O artigo é o resultado do workshop "Estimativa da biomassa e estoques de carbono: o processo de Mata Atlântica", realizado em 2006, em Ubatuba (SP), como parte de um Projeto Temático realizado pelo programa Biota-Fapesp, com apoio do Conselho Nacional de Desenvolvimento Científico e Tecnológico (CNPq).

De acordo com Simone Aparecida Vieira, pós-doutoranda do Laboratório de Ecologia Isotópica do Centro de Energia Nuclear na Agricultura (Cena), da Universidade de São Paulo (USP), e uma das autoras da pesquisa, estocar carbono em florestas contribui para diminuir a concentração de CO na atmosfera.

"As florestas tropicais podem desempenhar um papel fundamental na absorção do carbono, uma vez que armazenam grande quantidade dele na biomassa viva acima do solo."

Ela explica que o carbono da atmosfera pode ser armazenado na biomassa viva acima do solo, principalmente no tronco das árvores e na biomassa viva abaixo do solo, em particular nas raízes.
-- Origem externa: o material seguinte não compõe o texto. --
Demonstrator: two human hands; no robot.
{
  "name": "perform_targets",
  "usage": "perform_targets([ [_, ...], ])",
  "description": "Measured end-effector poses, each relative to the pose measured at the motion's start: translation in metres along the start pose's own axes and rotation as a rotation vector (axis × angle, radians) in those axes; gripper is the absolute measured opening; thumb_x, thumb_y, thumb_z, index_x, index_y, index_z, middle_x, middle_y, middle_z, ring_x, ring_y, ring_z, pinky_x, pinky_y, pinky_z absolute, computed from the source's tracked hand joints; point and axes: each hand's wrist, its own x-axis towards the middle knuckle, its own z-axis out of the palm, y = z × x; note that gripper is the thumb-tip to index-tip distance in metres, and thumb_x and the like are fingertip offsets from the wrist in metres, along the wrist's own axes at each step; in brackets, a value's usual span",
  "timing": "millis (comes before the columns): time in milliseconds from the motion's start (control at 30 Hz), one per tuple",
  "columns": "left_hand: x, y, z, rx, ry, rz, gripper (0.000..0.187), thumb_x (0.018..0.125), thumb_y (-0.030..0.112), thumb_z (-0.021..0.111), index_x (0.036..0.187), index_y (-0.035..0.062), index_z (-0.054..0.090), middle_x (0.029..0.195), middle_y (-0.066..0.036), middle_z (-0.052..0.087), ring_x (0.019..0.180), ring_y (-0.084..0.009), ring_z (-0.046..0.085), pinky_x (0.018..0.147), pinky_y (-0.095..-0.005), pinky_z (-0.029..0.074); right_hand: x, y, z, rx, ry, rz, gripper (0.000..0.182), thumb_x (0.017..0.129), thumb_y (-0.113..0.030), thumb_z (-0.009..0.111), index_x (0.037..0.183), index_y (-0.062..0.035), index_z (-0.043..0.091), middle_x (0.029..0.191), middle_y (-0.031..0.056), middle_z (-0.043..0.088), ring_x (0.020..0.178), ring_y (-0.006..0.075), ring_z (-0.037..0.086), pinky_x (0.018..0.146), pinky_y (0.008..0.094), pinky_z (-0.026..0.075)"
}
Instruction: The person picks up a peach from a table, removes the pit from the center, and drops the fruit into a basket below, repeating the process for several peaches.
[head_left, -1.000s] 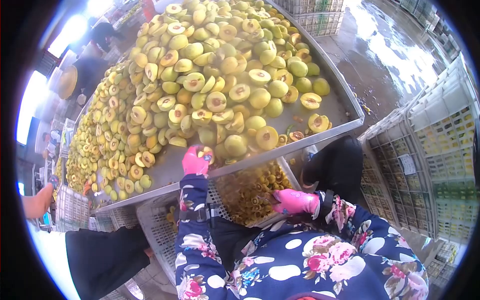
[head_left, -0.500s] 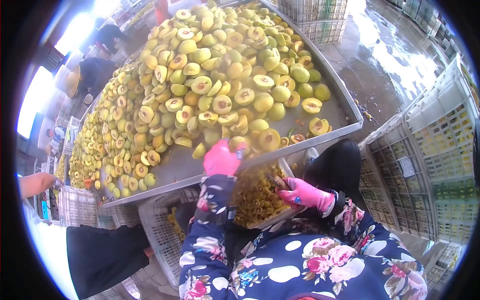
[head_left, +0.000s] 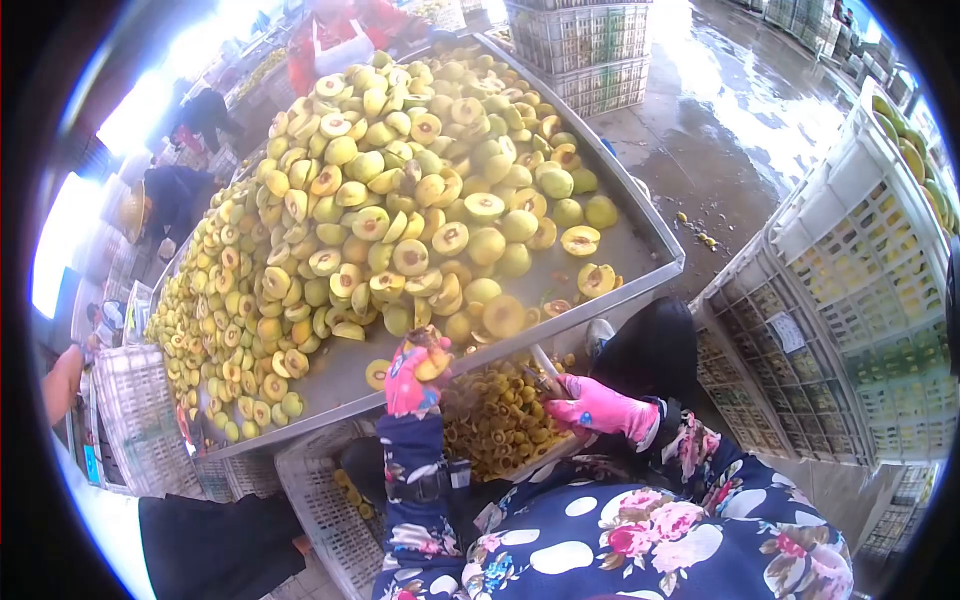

Dos organismos vivos, ele passa para os reservatórios de biomassa não-viva, que incluem a serapilheira e a matéria orgânica do solo", diz a pesquisadora. Para estimar a biomassa, os pesquisadores utilizaram um modelo alométrico: uma equação matemática que relaciona algumas variáveis das árvores, como o diâmetro e a altura, com a biomassa.

Estoques

De acordo com o estudo, para cada hectare de Mata Atlântica perdida, estima-se que sejam emitidas pelo menos 100 toneladas de carbono. Originalmente a Mata Atlântica cobria, segundo o estudo, uma extensão de 1,36 milhão de quilômetros quadrados. Deste total, 93% foram desmatados.

"Podemos supor que pelo menos 13 milhões de toneladas de carbono foram liberadas para a atmosfera em decorrência do desmatamento. Da mesma forma, podemos supor que no que resta desse bioma possa haver estocado pelo menos 900 mil toneladas de carbono. Esses valores dão uma idéia da importância deste bioma no que se refere à ciclagem biogeoquímica do carbono", conclui.

Dados da Mata Atlântica no Paraná

Total de floresta original

Cerca de 18% do território, em diversos estados de conservação. Os melhores renamenescentes ocupam cerca de 3% da área do Estado, concentrados no Parque Nacional do Iguaçu e Serra do Mar.

Desmatamento

A área original do Bioma no País está reduzida a 7,26%, ou 97.596 quilômetros quadrados. O Paraná foi o quarto estado que mais desmatou áreas de Mata Atlântica entre os anos de 2000 e 2005, um total de 28.238 hectares.

Fonte: Secretaria de Estado do Meio Ambiente e SOS Mata Atlântica.